WHAT TO WORK ON: Reproduce the listing in full, pictures excluded.
┄┄┄┄┄┄
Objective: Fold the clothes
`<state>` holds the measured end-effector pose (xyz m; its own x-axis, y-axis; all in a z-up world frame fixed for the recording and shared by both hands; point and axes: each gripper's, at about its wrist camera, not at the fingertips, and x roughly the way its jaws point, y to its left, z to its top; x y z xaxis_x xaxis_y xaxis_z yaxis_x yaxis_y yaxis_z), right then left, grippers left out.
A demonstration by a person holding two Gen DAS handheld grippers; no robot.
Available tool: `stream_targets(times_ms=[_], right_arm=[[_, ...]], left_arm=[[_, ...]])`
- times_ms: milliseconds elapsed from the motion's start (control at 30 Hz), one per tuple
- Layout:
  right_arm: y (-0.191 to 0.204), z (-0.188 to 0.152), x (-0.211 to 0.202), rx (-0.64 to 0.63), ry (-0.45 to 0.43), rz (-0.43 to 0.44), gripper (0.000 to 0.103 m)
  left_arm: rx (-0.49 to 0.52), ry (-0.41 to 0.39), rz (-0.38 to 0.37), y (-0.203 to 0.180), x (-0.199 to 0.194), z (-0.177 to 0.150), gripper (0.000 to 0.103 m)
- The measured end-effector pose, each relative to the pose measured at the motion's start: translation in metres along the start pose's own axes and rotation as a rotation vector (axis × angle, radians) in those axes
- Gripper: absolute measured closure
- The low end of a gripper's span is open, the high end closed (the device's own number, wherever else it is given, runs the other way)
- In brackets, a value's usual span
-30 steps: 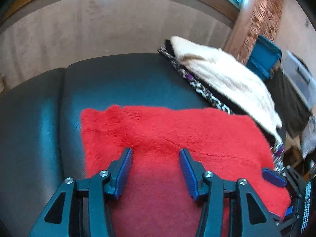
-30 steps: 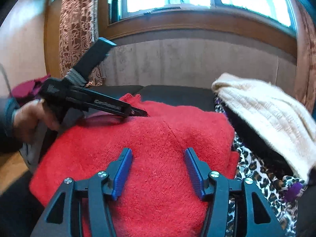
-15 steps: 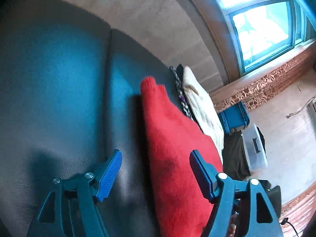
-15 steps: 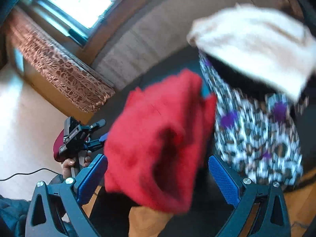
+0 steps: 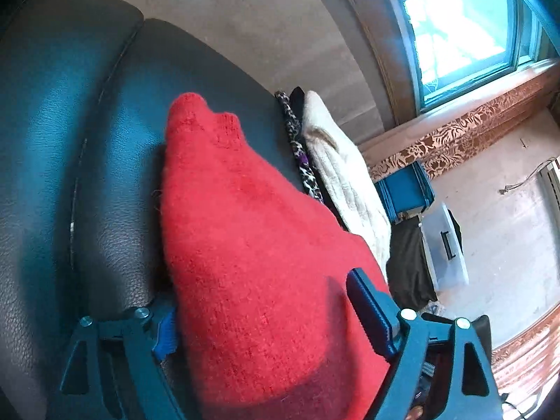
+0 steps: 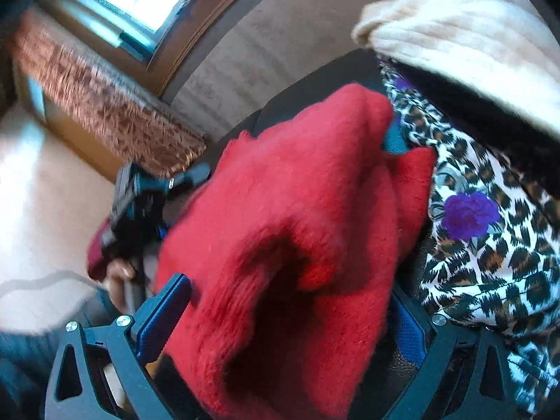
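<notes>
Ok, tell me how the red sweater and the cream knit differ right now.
The red sweater sits between the open fingers of both the left gripper and the right gripper, bunched and sagging; the cream knit is untouched. The red sweater lies on the dark cushion, while the cream knit tops a pile over the leopard-print garment. Both are fuzzy knits.
</notes>
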<state>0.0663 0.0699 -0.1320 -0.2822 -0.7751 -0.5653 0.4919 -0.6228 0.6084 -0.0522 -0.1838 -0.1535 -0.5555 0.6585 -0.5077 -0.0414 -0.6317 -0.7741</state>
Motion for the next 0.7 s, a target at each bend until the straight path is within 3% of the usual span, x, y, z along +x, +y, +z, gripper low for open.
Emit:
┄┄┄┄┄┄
FINISHED EXERCISE:
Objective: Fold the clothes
`<state>` holds the measured end-effector pose (xyz m; its own x-axis, y-axis; all in a z-up world frame fixed for the recording and shared by both hands; point and axes: each gripper's, at about its wrist camera, not at the fingertips, and x roughly the way its jaws point, y to its left, z to its top; x y z xaxis_x xaxis_y xaxis_z yaxis_x yaxis_y yaxis_z), right then left, grippers left out.
A demonstration by a person holding two Gen DAS handheld grippers; no robot.
Available tool: `stream_targets(times_ms=[_], right_arm=[[_, ...]], left_arm=[[_, ...]])`
- times_ms: milliseconds elapsed from the motion's start (control at 30 Hz), one per tuple
- Layout:
  right_arm: y (-0.191 to 0.204), z (-0.188 to 0.152), x (-0.211 to 0.202), rx (-0.64 to 0.63), ry (-0.45 to 0.43), rz (-0.43 to 0.44), gripper (0.000 to 0.103 m)
  left_arm: rx (-0.49 to 0.52), ry (-0.41 to 0.39), rz (-0.38 to 0.37), y (-0.203 to 0.180), x (-0.199 to 0.194), z (-0.177 to 0.150), gripper (0.000 to 0.103 m)
- The measured end-effector pose, each relative to the pose measured at the motion's start: translation in metres along the start pose's own axes and rotation as a rotation vector (axis × angle, radians) in those axes
- Gripper: absolute measured closure
- The low end of a gripper's span is open, the high end closed (the device's own number, wherever else it is given, runs the other way)
- In brackets, a value's usual span
-30 steps: 
-30 steps: 
-15 steps: 
-15 steps: 
+0 steps: 
+0 steps: 
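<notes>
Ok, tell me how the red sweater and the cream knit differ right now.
The red sweater sits between the open fingers of both the left gripper and the right gripper, bunched and sagging; the cream knit is untouched. The red sweater lies on the dark cushion, while the cream knit tops a pile over the leopard-print garment. Both are fuzzy knits.
</notes>
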<state>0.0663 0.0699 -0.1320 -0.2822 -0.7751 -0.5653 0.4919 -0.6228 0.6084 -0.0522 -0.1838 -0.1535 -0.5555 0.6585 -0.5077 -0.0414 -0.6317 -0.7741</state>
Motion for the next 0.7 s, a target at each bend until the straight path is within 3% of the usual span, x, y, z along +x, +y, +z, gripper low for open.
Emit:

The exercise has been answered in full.